_TASK DESCRIPTION_. Report every line below that holds the word "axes".

_COLLECTED DATA_.

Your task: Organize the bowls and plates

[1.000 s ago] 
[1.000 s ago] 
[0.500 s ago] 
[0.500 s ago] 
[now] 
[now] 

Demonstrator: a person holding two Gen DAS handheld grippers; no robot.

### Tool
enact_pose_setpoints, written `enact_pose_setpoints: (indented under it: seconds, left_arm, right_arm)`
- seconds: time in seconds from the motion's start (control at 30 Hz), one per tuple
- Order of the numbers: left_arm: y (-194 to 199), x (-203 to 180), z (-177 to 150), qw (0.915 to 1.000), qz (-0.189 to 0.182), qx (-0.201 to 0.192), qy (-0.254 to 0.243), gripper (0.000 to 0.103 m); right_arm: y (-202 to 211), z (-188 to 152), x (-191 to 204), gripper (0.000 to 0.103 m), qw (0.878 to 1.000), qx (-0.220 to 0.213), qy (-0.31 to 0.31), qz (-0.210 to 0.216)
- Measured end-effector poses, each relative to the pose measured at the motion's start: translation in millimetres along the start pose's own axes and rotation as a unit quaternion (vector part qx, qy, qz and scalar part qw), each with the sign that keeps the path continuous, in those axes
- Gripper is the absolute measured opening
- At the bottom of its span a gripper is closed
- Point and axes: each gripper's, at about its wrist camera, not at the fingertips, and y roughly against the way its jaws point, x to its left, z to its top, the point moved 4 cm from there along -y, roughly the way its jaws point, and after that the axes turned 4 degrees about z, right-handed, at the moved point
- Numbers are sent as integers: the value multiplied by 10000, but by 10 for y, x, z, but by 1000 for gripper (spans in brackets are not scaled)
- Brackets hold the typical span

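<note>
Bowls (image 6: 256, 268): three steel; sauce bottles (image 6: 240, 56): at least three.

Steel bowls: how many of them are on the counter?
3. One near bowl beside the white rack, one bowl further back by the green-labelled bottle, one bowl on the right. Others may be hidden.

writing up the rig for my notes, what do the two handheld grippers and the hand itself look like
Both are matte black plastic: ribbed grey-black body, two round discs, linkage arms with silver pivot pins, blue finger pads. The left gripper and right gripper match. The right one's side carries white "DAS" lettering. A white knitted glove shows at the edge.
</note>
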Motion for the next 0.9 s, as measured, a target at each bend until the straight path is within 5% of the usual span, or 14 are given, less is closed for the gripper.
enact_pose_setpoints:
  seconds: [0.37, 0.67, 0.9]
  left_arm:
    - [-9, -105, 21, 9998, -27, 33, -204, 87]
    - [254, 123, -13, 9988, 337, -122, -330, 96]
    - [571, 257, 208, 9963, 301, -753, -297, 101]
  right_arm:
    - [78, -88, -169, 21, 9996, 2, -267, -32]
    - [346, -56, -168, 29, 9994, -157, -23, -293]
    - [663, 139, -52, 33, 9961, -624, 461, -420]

_OUTPUT OF THE TASK_.
- Measured end-effector poses, each relative to the pose measured at the motion's start: translation in millimetres along the start pose's own axes and rotation as a unit quaternion (vector part qx, qy, qz and scalar part qw), each with the sign that keeps the path continuous, in those axes
- Point and axes: each gripper's, at about its wrist camera, not at the fingertips, and y roughly against the way its jaws point, x to its left, z to its top, the point moved 4 cm from there along -y, roughly the way its jaws point, and after that the axes turned 4 degrees about z, right-handed, at the moved point

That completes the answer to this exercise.